An unwelcome precedent for the Church of England: lessons from the Mayflower celebrations

By Judi Sture
Special to Virtueonline
www.virtueonline.org
May 5, 2020

Can we see any connection between the 400th anniversary celebrations of the Mayflower's voyage to the Americas and the line that has been drawn in the sand by the Church of England's leadership during the virus lockdown? I suggest that we can. Both illustrate a picture of western culture's views about the place in society -- or lack of it --of Christianity, Christian practice and Christian values.

The Mayflower 400 organisation has created a set of resources for children to learn about the Mayflower's voyage. Great. It's good that our youngsters will learn about a group of persecuted refugees who left our shores freely in order to pursue a new life in a new country, where they could worship according to their conscience without fear of disadvantage or death.
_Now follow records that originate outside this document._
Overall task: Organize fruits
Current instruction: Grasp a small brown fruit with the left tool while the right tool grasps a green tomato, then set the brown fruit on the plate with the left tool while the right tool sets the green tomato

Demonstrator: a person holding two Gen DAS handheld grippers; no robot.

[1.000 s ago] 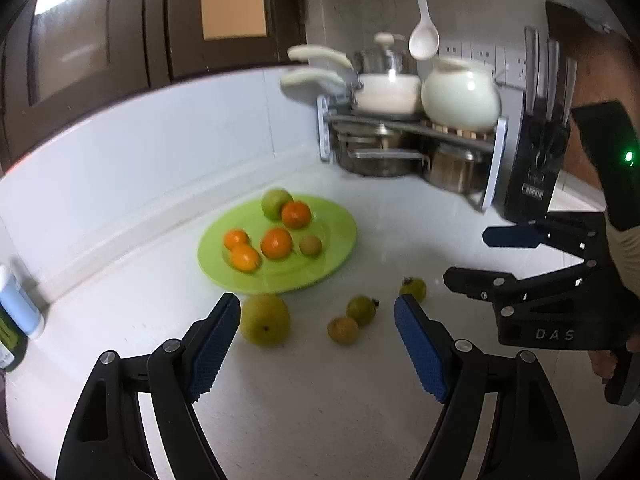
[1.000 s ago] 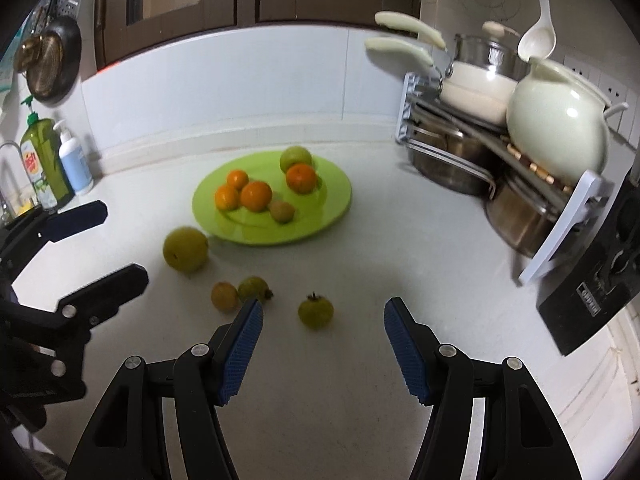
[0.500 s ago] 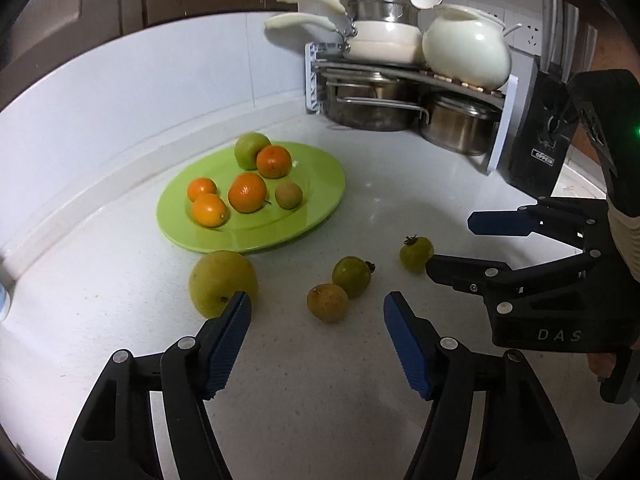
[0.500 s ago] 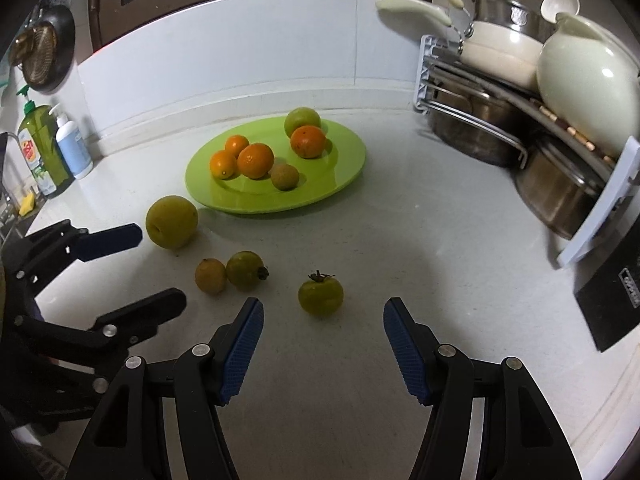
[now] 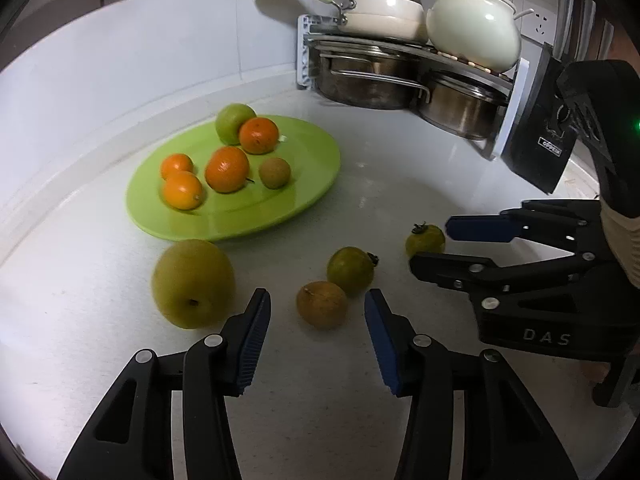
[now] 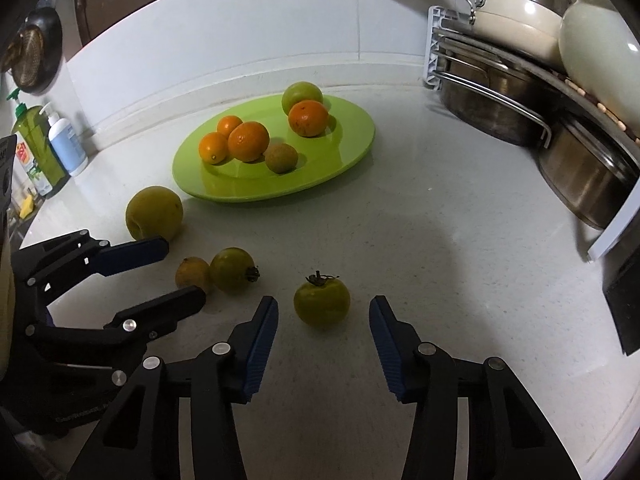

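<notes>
Left gripper [image 5: 316, 322] is closing around the small brown fruit [image 5: 321, 304], not touching yet. It looks light and round; squeeze its middle gently. Right gripper [image 6: 323, 322] is closing around the green tomato [image 6: 321, 298], soft-skinned. Both came lower and nearer than before.

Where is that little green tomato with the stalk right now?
The green tomato sits on the white counter, off the green plate, right in front of the right gripper, whose jaws are closing around it without touching yet.
</notes>
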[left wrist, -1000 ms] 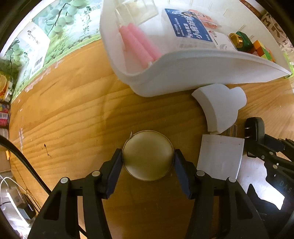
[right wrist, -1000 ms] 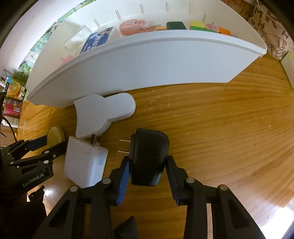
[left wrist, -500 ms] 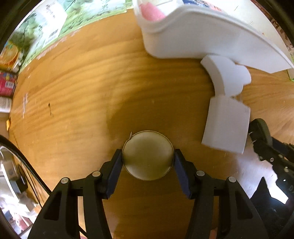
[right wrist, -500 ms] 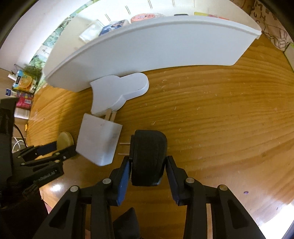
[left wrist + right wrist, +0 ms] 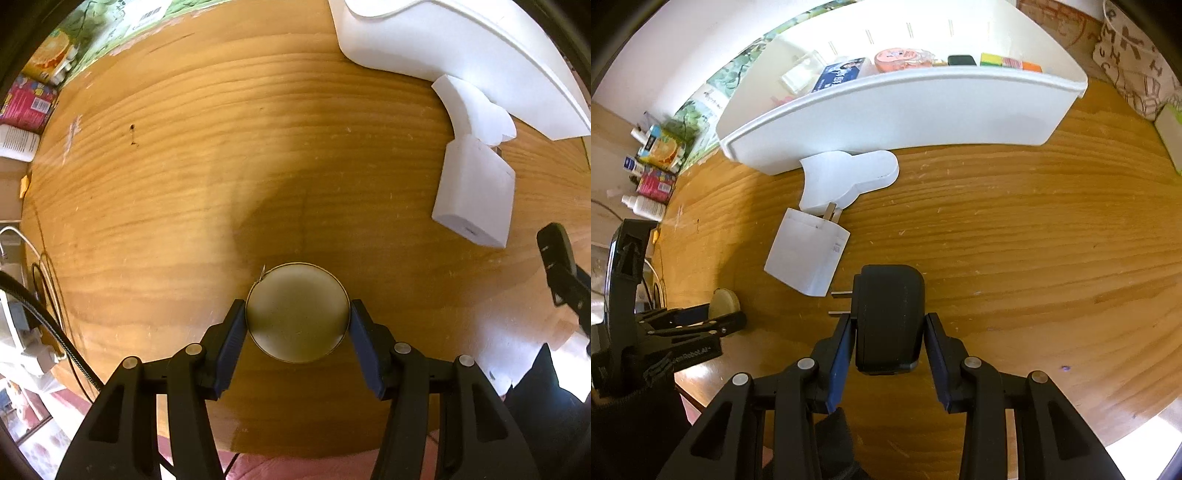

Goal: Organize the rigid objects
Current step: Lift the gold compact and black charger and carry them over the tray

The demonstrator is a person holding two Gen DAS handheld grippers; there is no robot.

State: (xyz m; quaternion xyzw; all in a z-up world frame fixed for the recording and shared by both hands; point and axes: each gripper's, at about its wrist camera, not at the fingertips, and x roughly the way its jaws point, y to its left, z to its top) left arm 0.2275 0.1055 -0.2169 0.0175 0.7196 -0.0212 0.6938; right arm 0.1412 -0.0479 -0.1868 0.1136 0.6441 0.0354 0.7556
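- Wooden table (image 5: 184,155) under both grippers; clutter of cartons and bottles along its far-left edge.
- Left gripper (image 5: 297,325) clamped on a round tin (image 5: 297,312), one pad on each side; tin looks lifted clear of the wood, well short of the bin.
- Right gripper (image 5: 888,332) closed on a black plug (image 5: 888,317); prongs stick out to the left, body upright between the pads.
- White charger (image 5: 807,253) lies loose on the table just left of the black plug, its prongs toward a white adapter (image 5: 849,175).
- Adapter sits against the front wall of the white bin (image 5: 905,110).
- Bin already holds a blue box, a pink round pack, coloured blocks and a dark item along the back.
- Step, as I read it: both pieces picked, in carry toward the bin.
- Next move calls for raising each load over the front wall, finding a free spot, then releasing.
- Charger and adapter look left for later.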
Isn't it?

Apparently not.

Critics are accusing Mayflower 400 of buying into "the myth of the Mayflower". Some want the education programme scrapped and rewritten. The UK's largest teaching union is calling for educational materials to be "withdrawn and reviewed". For which read, 'censored/revised to suit the anti-colonial, anti-Christian narrative'. Teachers are claiming the materials 'whitewash a "colonial land grab" and the pilgrims' links to slavery'.

Are we to go down the road of taint by association, blaming the Pilgrim Fathers for the unwelcome practices that followed their arrival in the New (to them) World? The other option is, I suppose, to simply condemn the Pilgrim Fathers as the possible ancestors of some later slave owners. As for the land grab -- I suppose that the growth of Jamestown and similar settlements condemns the settlers as invaders. All of this conveniently forgets that the Americas were no peaceful idyll before 1620; native American groups had been slaughtering each other for years before the whites arrived.

So, our Christian refugees have to be criticised and condemned. Strangely, all other types of refugees get a free pass, even the criminal elements that have arrived recently in Europe. It seems fine to offer them a safe haven from discrimination and the risk of death, but not these God-botherers 400 years ago.

It is currently compulsory to teach our British school kids all about the rights of minorities who have been subject to negative treatment -- but it is not acceptable to teach them about a group of Christian refugees who went on to be the foundation of one of the greatest countries in the world. Why not? Could it be because they were Christians? Can you imagine any complaints had the Pilgrim Fathers been of any other religion?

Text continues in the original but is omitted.